§ **WHAT YOU ARE ASKED TO DO**:
Return only those lines of the material that contain "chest".

§ **DATASET ENTRIES**:
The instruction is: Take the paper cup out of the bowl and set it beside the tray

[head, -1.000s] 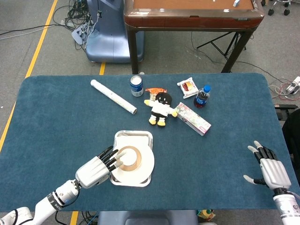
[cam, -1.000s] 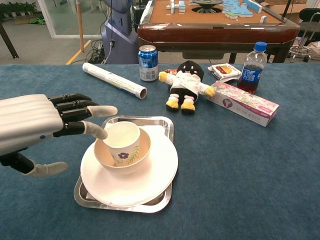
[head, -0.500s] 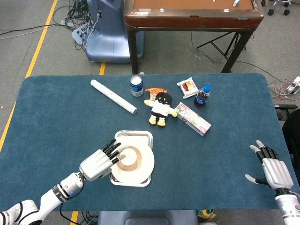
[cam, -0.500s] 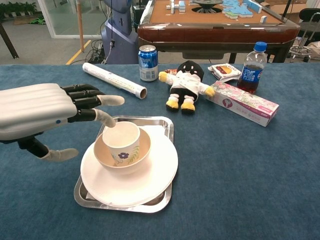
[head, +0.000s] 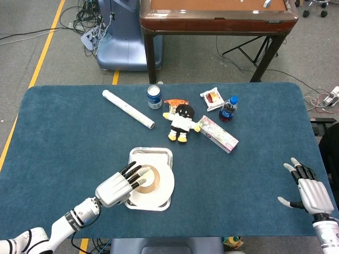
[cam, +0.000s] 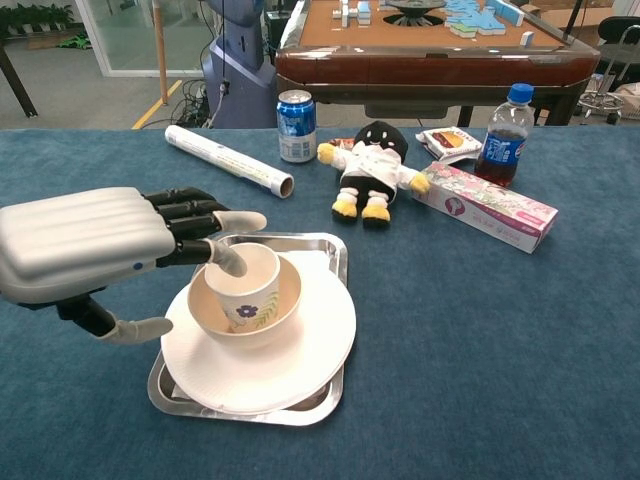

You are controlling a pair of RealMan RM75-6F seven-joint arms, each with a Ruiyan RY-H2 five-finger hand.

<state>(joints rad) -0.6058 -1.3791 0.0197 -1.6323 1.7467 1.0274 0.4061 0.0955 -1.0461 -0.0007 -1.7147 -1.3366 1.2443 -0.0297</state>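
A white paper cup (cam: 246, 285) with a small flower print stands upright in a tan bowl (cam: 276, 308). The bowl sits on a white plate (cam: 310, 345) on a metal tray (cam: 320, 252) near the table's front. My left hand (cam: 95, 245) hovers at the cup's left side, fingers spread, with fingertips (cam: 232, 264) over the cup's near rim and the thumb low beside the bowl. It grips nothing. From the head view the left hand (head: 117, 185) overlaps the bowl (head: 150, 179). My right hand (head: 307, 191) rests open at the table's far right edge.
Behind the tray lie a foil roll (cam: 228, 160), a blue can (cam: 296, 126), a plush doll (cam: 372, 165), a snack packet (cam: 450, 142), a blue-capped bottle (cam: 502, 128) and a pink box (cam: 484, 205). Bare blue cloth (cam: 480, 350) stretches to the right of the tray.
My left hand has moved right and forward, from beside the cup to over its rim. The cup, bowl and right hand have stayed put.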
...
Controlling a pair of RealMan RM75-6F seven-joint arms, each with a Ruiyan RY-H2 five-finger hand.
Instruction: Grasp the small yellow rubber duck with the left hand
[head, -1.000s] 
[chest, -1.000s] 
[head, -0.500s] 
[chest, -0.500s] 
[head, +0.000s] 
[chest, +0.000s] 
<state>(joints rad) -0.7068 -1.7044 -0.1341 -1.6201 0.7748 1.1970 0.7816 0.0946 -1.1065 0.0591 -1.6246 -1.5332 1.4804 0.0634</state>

§ **REPLY TO THE EXERCISE**:
[chest, -1.000s] 
[chest, -0.500s] 
[chest, +0.000s] 

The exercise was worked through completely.